Eighty-three nations have an official, state-endorsed religion or they give preferred treatment to one over others, according to new research.
The Pew Research Center study listed the United States among 106 countries that have no official or preferred faith.
But is that changing?
To some observers, it seems so given the increasingly blurry lines between church and state.
Appearing to erode that historic separation in the U.S. is the cozy relationship between Donald Trump and conservative evangelical leaders. Images of pastors, many of them Southern Baptists, laying hands on and praying with the president have raised concerns among those who believe the chief executive must avoid such faith-based favoritism.
Cabinet-level Bible studies at least give the impression that a preferred, if not official, American religion is emerging.
“They’ve been called the most evangelical Cabinet in history — men and women who don’t mince words when it comes to where they stand on God and the Bible,” the Christian Broadcasting Network declared in July.
Another step toward a state-sanctioned religion, many say, is the White House campaign to weaken or eliminate the Johnson Amendment. That would open the door for churches to offer political and financial support to candidates and causes. The consequences would be detrimental to the separation of church and state, opponents say.
“Inviting churches to intervene in campaigns with tax-deductible offerings would fundamentally change our houses of worship,” the Baptist Joint Committee for Religious Liberty warned in February about efforts to water down or eliminate the amendment. “It would usher our partisan divisions into the pews and harm the church’s ability to provide refuge.”
But do these trends herald the coming of state-based Christianity in the United States? Church historian Bill Leonard doesn’t think so.
Just do the math.
“The groups of people who would favor some sort of national ownership of Christianity are shrinking,” said Leonard, an expert on American religion and a professor at Wake Forest University Divinity School.
In fact, it is the increasingly rapid descent of organized religion that is fueling the drive to codify faith in America, he said.
“The decline of Christianity is compelling a number of faith communities to seek as much government resources as they can muster.”
The drive for federal and state assistance to prop up failing churches demonstrates that evangelicals are having difficulty maintaining or growing memberships through evangelization, he said.
“So, they want the government to intervene in some way or another.”
But, ultimately, it’s a pointless tactic because the numbers and trends in religion in America are simply against them.
The number of Americans without any religious affiliation continues to grow. Last year, Pew reported Nones made up 23 percent of the population and were continuing to grow.
“That is having a huge effect on every church group, including evangelicals,” Leonard said.
The impact on the Southern Baptist Convention is telling. Baptist News Global reported in June that the SBC has suffered 10 straight years of membership declines and that its baptism rates had dropped to the lowest point in 70 years.

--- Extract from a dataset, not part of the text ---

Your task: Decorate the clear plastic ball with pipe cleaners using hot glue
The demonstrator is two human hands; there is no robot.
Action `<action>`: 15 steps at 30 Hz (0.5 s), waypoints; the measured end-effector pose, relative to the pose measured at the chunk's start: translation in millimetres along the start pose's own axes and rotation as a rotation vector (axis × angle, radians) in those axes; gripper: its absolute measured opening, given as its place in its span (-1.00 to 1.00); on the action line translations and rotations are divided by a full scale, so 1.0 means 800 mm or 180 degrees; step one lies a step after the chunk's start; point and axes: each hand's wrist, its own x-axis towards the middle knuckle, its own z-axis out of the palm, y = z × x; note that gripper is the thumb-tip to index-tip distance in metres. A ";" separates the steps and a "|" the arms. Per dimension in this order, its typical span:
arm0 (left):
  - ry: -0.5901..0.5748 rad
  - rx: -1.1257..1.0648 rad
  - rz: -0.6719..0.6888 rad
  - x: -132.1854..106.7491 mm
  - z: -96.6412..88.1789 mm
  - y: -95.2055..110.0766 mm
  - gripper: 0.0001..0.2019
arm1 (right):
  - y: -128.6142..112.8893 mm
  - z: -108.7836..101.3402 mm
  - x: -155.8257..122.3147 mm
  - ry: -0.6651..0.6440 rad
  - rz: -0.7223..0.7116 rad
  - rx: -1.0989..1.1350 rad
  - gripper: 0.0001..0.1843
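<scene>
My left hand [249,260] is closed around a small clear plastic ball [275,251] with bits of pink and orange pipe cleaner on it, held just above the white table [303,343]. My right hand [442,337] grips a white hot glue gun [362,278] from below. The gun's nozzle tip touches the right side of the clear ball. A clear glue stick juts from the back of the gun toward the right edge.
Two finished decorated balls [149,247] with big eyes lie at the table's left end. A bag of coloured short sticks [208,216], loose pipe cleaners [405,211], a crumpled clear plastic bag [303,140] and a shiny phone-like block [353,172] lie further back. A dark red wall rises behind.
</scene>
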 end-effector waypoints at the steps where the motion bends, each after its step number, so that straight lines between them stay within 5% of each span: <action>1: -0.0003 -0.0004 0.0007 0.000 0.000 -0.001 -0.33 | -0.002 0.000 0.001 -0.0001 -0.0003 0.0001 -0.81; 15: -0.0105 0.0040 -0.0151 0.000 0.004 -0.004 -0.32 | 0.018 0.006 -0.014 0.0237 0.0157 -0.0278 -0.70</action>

“Southern Baptists and Independent Baptists, who depended on mass revivalism for so long for their converts, are just in a panic,” he said. “They can’t change or adapt or get their bearings fast enough.”
And the departure of nones and Millennials from their pews will only continue and quicken as those people see conservatives trying to entwine government and faith, Leonard said.
“What we are experiencing is the loss of Protestant privilege in this country. It’s not disappearing completely, but pluralism is becoming increasingly normative — and we Baptists helped to invent it.”